As for slavery, the Confederate Constitution was not essentially different from the U.S. Constitution as it existed at the time. Beck was grossly deceiving when he told his audience that the Confederate Constitution protected slavery while saying not one word about how the U.S. Constitution did the exact same thing.”
[SNIP]
Tom draws an interesting connection between “the idea of ‘collective salvation” that Obama himself espouses,” and the “Right’s “militarism fueled by Lincoln idolatry.”
To the Yankees, their “kingdom” was to be a “perfect society” cleansed of sin, the principal causes of which were slavery, alcohol, and Catholicism. Furthermore, “government is God’s major instrument of salvation” … “Collective salvation,” as opposed to the individualistic salvation that the Bible teaches, was what motivated the Yankees and their war on the South. This of course is exactly what Glenn Beck has been ranting and raving about recently when it is practiced by opponents of the neocon establishment – the exact same establishment that embraces the Lincolnite, Yankee millennialist fervor as one of its defining characteristics.
Much to his detriment (and to our benefit), Tom is ever vigilant about reminding spaced-out Americans just how bad the the Republicans—the drag queens of politics—are.
The column is “Glenn Beck’s Lincoln Contradictions.”

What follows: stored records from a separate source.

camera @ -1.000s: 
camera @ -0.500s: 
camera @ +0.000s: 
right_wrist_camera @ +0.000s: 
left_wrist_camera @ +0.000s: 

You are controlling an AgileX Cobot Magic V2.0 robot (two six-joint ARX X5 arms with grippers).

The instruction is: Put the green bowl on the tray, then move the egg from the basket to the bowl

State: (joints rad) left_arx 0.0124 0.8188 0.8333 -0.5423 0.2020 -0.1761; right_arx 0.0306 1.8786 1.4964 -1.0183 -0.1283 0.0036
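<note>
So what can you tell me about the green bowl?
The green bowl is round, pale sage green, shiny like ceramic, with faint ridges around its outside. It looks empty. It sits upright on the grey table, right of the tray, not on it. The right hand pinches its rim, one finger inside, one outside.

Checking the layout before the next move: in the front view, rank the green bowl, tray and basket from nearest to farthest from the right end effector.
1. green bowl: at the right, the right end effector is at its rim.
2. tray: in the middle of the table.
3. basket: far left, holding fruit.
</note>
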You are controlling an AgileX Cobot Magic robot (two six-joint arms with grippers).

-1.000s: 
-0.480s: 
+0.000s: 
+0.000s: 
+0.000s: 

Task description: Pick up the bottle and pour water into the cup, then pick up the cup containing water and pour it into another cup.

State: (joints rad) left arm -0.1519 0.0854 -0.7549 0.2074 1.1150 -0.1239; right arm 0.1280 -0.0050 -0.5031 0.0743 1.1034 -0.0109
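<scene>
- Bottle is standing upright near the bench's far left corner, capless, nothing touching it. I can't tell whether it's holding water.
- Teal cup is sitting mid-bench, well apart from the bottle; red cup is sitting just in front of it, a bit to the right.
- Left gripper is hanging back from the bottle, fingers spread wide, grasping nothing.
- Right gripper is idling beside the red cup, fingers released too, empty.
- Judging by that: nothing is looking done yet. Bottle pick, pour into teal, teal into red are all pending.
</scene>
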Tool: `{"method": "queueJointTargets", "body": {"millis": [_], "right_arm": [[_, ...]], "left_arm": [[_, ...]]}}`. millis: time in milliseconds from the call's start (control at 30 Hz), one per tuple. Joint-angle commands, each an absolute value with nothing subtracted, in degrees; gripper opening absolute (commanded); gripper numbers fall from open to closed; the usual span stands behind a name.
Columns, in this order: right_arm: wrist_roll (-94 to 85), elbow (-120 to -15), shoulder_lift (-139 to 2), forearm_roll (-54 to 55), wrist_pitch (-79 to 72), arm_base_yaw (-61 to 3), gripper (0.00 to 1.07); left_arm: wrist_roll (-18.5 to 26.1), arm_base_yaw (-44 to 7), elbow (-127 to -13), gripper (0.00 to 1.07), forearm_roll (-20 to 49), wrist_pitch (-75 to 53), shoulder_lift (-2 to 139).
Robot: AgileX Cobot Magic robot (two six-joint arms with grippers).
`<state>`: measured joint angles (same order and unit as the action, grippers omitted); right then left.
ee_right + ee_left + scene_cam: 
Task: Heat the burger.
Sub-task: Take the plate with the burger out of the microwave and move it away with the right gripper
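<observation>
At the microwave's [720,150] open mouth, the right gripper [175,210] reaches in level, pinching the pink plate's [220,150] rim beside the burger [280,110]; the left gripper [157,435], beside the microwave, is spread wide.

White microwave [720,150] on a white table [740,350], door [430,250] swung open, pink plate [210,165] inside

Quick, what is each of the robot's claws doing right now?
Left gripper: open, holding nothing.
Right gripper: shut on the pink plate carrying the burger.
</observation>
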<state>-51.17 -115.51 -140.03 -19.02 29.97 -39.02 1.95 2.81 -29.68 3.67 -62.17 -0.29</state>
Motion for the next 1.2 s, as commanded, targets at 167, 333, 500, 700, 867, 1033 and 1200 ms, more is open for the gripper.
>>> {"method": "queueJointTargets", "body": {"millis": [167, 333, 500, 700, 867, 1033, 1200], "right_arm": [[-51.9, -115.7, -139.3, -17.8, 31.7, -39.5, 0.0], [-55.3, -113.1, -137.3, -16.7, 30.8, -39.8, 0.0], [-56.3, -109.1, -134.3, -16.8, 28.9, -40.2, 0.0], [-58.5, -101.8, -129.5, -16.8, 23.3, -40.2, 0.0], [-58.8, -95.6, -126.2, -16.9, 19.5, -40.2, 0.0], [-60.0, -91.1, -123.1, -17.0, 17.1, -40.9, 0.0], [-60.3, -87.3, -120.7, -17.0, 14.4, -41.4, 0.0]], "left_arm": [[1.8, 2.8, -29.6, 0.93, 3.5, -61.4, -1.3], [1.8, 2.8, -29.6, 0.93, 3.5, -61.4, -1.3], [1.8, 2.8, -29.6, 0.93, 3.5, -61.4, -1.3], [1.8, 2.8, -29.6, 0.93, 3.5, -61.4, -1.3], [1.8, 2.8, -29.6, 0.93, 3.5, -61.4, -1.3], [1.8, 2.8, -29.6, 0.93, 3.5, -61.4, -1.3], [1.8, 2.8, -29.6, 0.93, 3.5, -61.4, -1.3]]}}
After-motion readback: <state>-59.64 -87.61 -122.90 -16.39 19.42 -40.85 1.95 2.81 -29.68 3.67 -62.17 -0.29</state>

UPDATED I (July 17): I asked Prof. DiLorenzo to comment on Beck’s obsession with MLK. Beck appears incapable of mentioning the Founders without the obligatory mention of MLK, a minor philosopher by comparison. I also wanted to know whether it was true, as Beck has claimed, that we had black founding fathers. For sure, there were black good guys, but were these laudable men founding fathers?
“As I say in the article,” writes DiLorenzo, “it really is part of the neocon ideology to hate the South and Southerners. They were the only ones to ever seriously challenge the authority of the centralized Leviathan state that the neocons champion, therefore, they must be eternally demonized.

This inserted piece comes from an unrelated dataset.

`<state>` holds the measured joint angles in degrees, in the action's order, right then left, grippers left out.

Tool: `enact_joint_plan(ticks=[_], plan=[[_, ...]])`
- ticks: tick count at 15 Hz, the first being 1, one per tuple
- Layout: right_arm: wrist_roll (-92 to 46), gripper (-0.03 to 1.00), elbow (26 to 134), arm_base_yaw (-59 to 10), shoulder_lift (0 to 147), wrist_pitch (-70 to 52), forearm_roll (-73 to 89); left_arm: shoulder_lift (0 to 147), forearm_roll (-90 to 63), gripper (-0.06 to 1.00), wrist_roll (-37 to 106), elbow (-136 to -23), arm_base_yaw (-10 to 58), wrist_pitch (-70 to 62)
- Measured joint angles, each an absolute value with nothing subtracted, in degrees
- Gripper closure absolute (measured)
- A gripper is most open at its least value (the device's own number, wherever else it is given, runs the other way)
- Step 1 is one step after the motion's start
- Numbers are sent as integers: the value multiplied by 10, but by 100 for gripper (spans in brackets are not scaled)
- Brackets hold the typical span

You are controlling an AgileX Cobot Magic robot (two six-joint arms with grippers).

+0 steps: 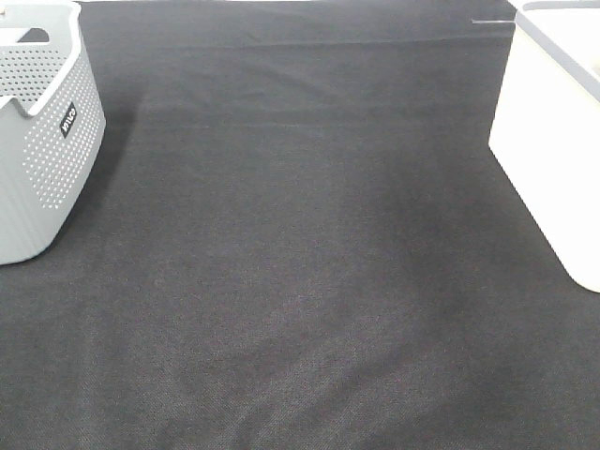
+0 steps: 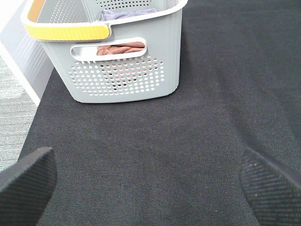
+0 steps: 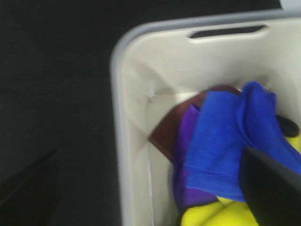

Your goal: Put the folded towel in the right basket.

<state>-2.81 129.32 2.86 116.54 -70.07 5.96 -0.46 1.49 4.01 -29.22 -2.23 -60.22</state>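
In the right wrist view a blue folded towel (image 3: 225, 146) lies inside the white right basket (image 3: 136, 94), on top of purple, brown and yellow towels. My right gripper (image 3: 150, 188) hangs over the basket's rim with its jaws wide apart. One fingertip (image 3: 270, 186) is just above the blue towel and the other is outside the basket wall; the view is blurred. My left gripper (image 2: 150, 188) is open and empty above the black cloth, near the grey basket (image 2: 122, 80). Neither gripper shows in the exterior high view, where the white basket (image 1: 553, 141) stands at the right edge.
The grey perforated basket (image 1: 42, 141) with a yellow handle (image 2: 66, 32) stands at the far left and holds a brown towel (image 2: 120, 48) and a greyish one. A black cloth (image 1: 300, 281) covers the table between the baskets. The table's left edge (image 2: 33, 117) lies beside the grey basket.
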Motion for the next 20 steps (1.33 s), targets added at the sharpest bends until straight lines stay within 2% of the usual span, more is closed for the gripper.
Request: enact_joint_plan(ticks=[3,5,8,9,10,12,14,17,20], plan=[[-29,1,1272,4,1118,-698,52,-5,15,-5,40,-292,-22,-602],[-25,1,1184,5,1041,-695,42,-5,15,-5,40,-292,-22,-602],[-13,1,955,5,858,-693,42,-5,15,-5,40,-292,-22,-602],[-13,1,814,5,737,-674,41,-5,15,-5,40,-292,-22,-602],[-13,1,722,5,672,-652,41,-5,15,-5,40,-292,-22,-602],[-15,1,585,5,546,-632,41,-5,15,-5,40,-292,-22,-602],[-15,1,438,5,339,-633,41,-5,15,-5,40,-292,-22,-602],[-15,1,351,5,151,-639,39,-5,15,-5,40,-292,-22,-602],[-15,1,292,5,56,-659,39,-5,15,-5,40,-292,-22,-602]])
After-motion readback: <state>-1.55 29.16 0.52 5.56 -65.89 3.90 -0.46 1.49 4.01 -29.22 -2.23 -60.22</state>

The neocons are also MLK and FDR worshipers, therefore, Beck cannot be too critical of either men if he wants to keep his job.
There were free black men who participated in the American Revolution, and should be considered to be a heroic as anyone else who did the same. But they weren’t Thomas Jefferson/James Madison/Patrick Henry/John Randolph caliber.

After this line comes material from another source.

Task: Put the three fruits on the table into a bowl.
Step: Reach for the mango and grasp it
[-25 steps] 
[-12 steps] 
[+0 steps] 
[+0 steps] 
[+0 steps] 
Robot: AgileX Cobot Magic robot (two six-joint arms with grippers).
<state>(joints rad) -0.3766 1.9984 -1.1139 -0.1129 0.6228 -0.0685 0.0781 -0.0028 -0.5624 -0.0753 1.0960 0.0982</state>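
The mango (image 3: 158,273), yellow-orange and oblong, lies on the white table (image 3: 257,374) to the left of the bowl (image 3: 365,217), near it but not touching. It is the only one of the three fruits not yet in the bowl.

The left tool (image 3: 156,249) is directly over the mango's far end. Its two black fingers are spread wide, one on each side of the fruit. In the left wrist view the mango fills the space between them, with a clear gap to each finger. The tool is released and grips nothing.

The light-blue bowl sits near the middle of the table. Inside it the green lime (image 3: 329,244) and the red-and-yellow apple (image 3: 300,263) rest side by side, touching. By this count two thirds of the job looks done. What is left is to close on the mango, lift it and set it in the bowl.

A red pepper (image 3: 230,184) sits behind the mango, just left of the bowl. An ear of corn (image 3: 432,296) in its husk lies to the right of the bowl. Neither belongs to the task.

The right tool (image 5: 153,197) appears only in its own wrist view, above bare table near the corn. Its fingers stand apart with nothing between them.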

The idea that there was a black Jefferson who has been airbrushed from history is simply asinine.
UPDATE II (July 18): Al Sharpton said it. He inadvertently seconded the idea that the tea party’s impetus was a return to the original federal scheme of a weak central government and a stronger locality. The “Reverend” was making his unique contribution to the lynching of his fellow (predominantly white) Americans, when he blurted out that,
“‘the civil rights movement sought to pressure the federal government to step in when states were enforcing segregation laws, and the tea party’s focus on states’ rights puts people at risk. They talk about restoring dignity. They are really talking about restoring a time before the federal government intervened and protected the rights of people,’ Sharpton said.”
He went on to admit that, “this is not just about race. It is about how you see government.”
So, if I understood Sharpton, he just conceded that the idea of States’ rights is a matter of political philosophy, and not necessarily of race.
Al probably forgot his shtick for a moment: his ilk equate states rights (and everything else) with racism. In truth, “The issue of segregation or racism … is intellectually independent of states’ rights. The reason for the mistaken conflation of states’ rights and segregation resides with the same propagandists who successfully equate, for the purposes of discrediting, the right of secession with an alleged support for slavery.”